Wednesday 20th January 2021

Infrastructure Investigating hypervisors issues

We are experiencing issues with hypervisors. We are investigating.

EDIT 15:45 UTC: Two hypervisors went down. The impacted services are:

  • Add-ons -> add-ons hosted on those servers are currently unavailable

  • Applications -> applications that were hosted on those servers should be redeployed or in the redeploy queue

  • Logs -> new logs won't be processed. This includes drains. You might only get old logs when using the CLI / Console

  • Shared RabbitMQ -> A node of the cluster is down, performance might be degraded

  • SSH -> No new SSH connection can be made on the applications as of now.

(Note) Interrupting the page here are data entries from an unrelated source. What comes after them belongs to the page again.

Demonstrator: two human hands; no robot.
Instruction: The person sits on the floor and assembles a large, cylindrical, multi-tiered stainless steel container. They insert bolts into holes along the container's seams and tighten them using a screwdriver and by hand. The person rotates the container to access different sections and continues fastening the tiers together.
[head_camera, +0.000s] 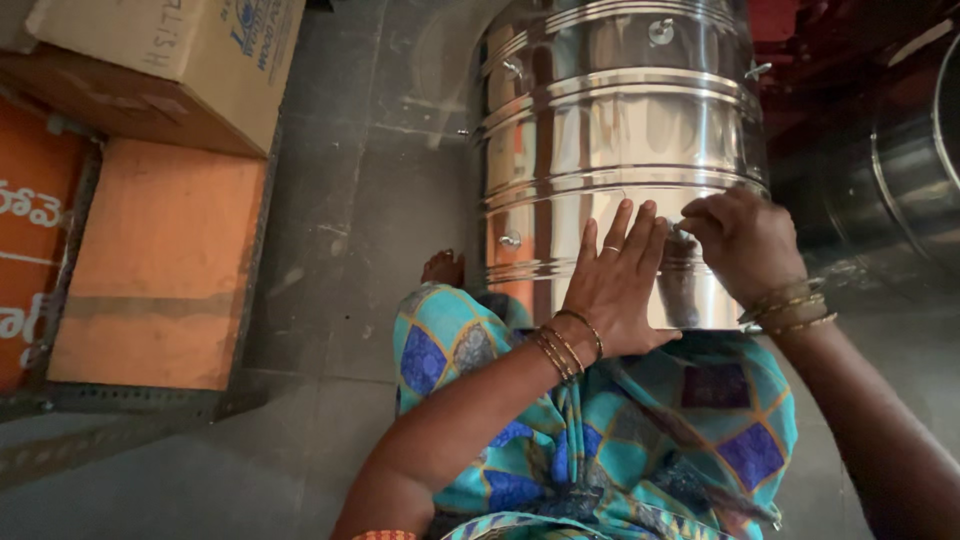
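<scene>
garment: teal, blue-purple squares | wrists: thin gold bangles | left hand (618, 285): finger ring

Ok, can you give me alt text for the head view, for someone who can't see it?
A seated person presses the left hand flat against a large shiny steel drum lying on its side, while the right hand pinches something small at the drum's surface. Patterned blue-green cloth covers the lap; a cardboard box and orange panels sit to the left on the grey floor.
</scene>
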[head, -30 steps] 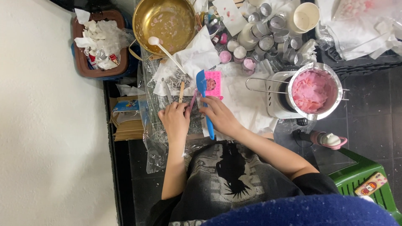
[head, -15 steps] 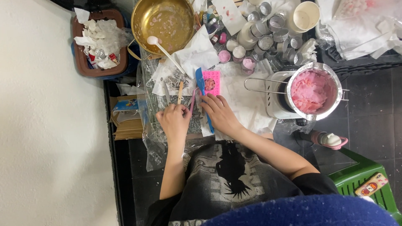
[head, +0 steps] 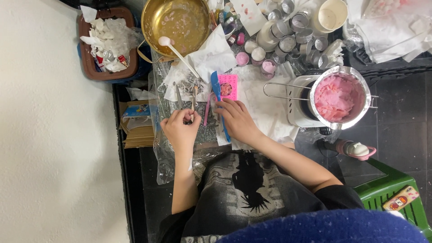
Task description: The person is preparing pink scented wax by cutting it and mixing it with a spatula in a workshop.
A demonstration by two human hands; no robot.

  • FS Bucket: a FS Bucket server was on one of the servers. Those buckets are unreachable and may timeout when writing / reading files

EDIT 15:54 UTC: Servers are currently rebooting.

EDIT 15:59 UTC: Servers rebooted and the services are currently starting. We are closely monitoring the situation.

EDIT 16:07 UTC: Services are still starting and we are double checking impacted databases.

EDIT 16:11 UTC: Deployment might take a few minutes to start due to the high deployment queue.

EDIT 16:33 UTC: Most services should be back online, including applications and add-ons. The deployment queue is still processing.

EDIT 16:45 UTC: The deployment queue is now empty since a few minutes, all deployments should go through almost instantly.

EDIT 17:13 UTC: Deployment queue is back to normal.

EDIT 17:15 UTC: The incident is over.